4 ポイント 投稿者 flamehaven01 2025-11-26 | 2件のコメント | WhatsAppで共有

ここ数か月にわたり、DMCA (Dark Matter Causal Analyzer) という研究プラットフォームを作ってきました。

ダークマター直接検出向けの半導体標的材料(Si, Ge, NaI, CsI など)を対象に、
第一原理(ab initio)計算 + テレメトリ + エージェント型AI(Agentic AI) を組み合わせた研究用ソフトウェアスタックです。

問題は……これがあまりにも重いことです。
DFT、BSE、PySCF、Kubernetes……学生や開発者が気軽に「ちょっと触ってみようか?」と思うには、参入障壁が高すぎます。

そこでまず、「教育向けライト版(On-ramp)」 を切り出してオープンソースとして公開します。

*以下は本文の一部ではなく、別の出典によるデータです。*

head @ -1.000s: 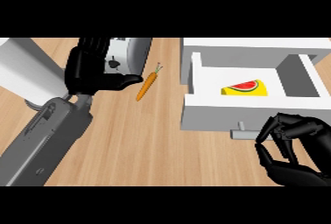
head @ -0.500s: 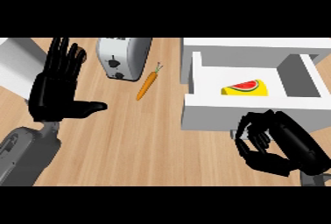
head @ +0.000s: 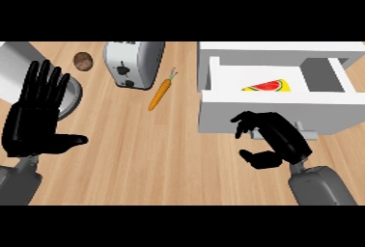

🔥 DMCA-Light: Educational Exciton Physics API

GitHub: https://github.com/flamehaven01/DMCA-Light


🚀 DMCA-Lightでできること

エキシトン物理を題材にした、小さいながらもしっかりしたバックエンドアーキテクチャです。

✅ Physics Core
  • 半導体エキシトンの 結合エネルギーボーア半径 を Wannier–Mott モデルで計算
  • 「GaAs ならおおよそこの程度の値になるはず」という 物理的な sanity check を内蔵
✅ Material Database
  • バンドギャップ、誘電率、有効質量などを 保存 / 参照
  • 技術スタック: SQLModel + SQLite
✅ Selector API
  • /api/v1/selector/solar太陽電池向け (1.0–1.8 eV)
  • /api/v1/selector/ledLED向け (1.8–3.5 eV)
  • 講義やデモで 「条件に合う素材を N 件選ぶ」 実演に最適化
✅ Engineering & DevOps
  • FastAPI + SQLModel + Pydantic v2
  • テスト44件 / Assertion 169件(物理検証を含む)
  • GitHub Actions CI
    • Lint → Security → Docker Build
  • 1日時間を取って全体構造を見渡せる ちょうどよい規模
  • MIT License

🔮 本編: DMCA Professional (B2B / Research)

Light 版は、実際のラボと R&D チーム向け DMCA エンジンのデモ版です。そして DMCA Professional 版は、次のような特徴を持っています。

  • End-to-End 分析
    ダークマター質量 → 標的材料の組み合わせ → 散乱率 / 信号スペクトルの導出
  • High Precision
    Basis set、k-point などを固定する PrecisionPlan により 再現性を確保
  • Agentic AI
    「BSE 計算を回す価値があるか?」を判断し、
    材料を推薦する DMPhysicsAgent を搭載

🎯 こんな方におすすめです

  • 半導体・物理関連の教授 / TA
    • 授業中に 実際の API をつないでみる例 が必要なとき
  • バックエンド開発者
    • 「科学 + FastAPI + DevOps」がどう結びつくのか気になるとき
  • ダークマター / 半導体 R&D チーム
    • 実験コードとモダンなエージェント構造の組み合わせを検討しているとき

👉 ソースコードを見る: https://github.com/flamehaven01/DMCA-Light

DMCA Professional(研究用)に関心のあるラボや企業の方は DM をいただければ、
必要な方向性に合わせて 技術デモ設計の議論 を進められます。


#ComputationalPhysics #DarkMatter #Semiconductors
#FastAPI #Python #AgenticAI #OpenSource #DevOps #Research

2件のコメント

 
taeunlee99 2025-11-27

おお、最近酸化物半導体を研究しながら、ドーピングに伴うエキシトン半径の変化予測に関心があったのですが、良いツールができましたね。

いろいろ触りながら勉強してみるのに良さそうです。

 
flamehaven01 2025-11-29

酸化物半導体に関する「ドーピングに伴うエキシトン半径の変化予測」は非常に興味深いです。思ったより難しくなく、先生向けにカスタマイズした実験用ツールをすぐに作成できそうです。